**WORK REQUEST**
Word for word, restate the data that follows, omitting the images.

━━━━━ DATA SEGMENT

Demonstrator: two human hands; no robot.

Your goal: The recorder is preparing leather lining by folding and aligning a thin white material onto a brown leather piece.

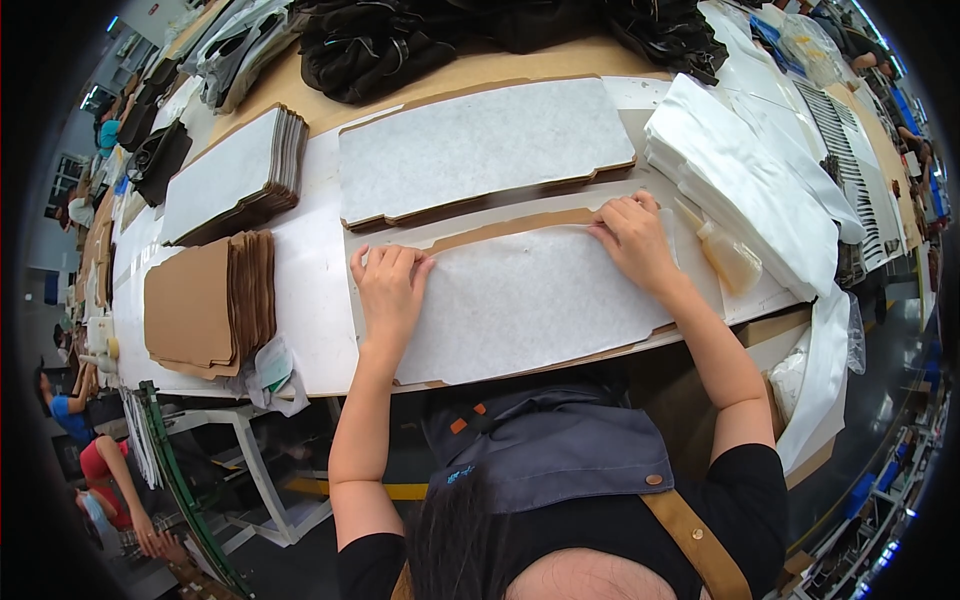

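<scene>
A thin white sheet [530,300] lies over a brown cardboard panel [500,230] at the table's near edge, and a strip of the brown shows along the far side. My left hand [390,290] pinches the sheet's far left corner between thumb and fingers. At the far right corner, my right hand [635,245] has its fingers closed on the same sheet. The sheet's far edge is slightly lifted between the two hands. Just beyond lies a stack of similar panels [490,140] topped with white. A squeeze bottle with yellowish contents [730,258] rests right of my right hand.
To the left are a pile of white-topped panels [225,175] and a pile of plain brown panels [205,305]. Folded white sheets [735,180] cover the right side, partly hanging over the edge. Black fabric goods [390,45] heap at the back. Other people work far left.
</scene>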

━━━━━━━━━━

**WRITTEN SOLUTION**
Demonstrator: two human hands; no robot.

Your goal: The recorder is preparing leather lining by folding and aligning a thin white material onto a brown leather piece.


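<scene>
A thin white sheet [530,300] lies over a brown cardboard panel [500,230] at the table's near edge, and a strip of the brown shows along the far side. My left hand [390,290] pinches the sheet's far left corner between thumb and fingers. At the far right corner, my right hand [635,245] has its fingers closed on the same sheet. The sheet's far edge is slightly lifted between the two hands. Just beyond lies a stack of similar panels [490,140] topped with white. A squeeze bottle with yellowish contents [730,258] rests right of my right hand.
To the left are a pile of white-topped panels [225,175] and a pile of plain brown panels [205,305]. Folded white sheets [735,180] cover the right side, partly hanging over the edge. Black fabric goods [390,45] heap at the back. Other people work far left.
</scene>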

As written, the answer is complete.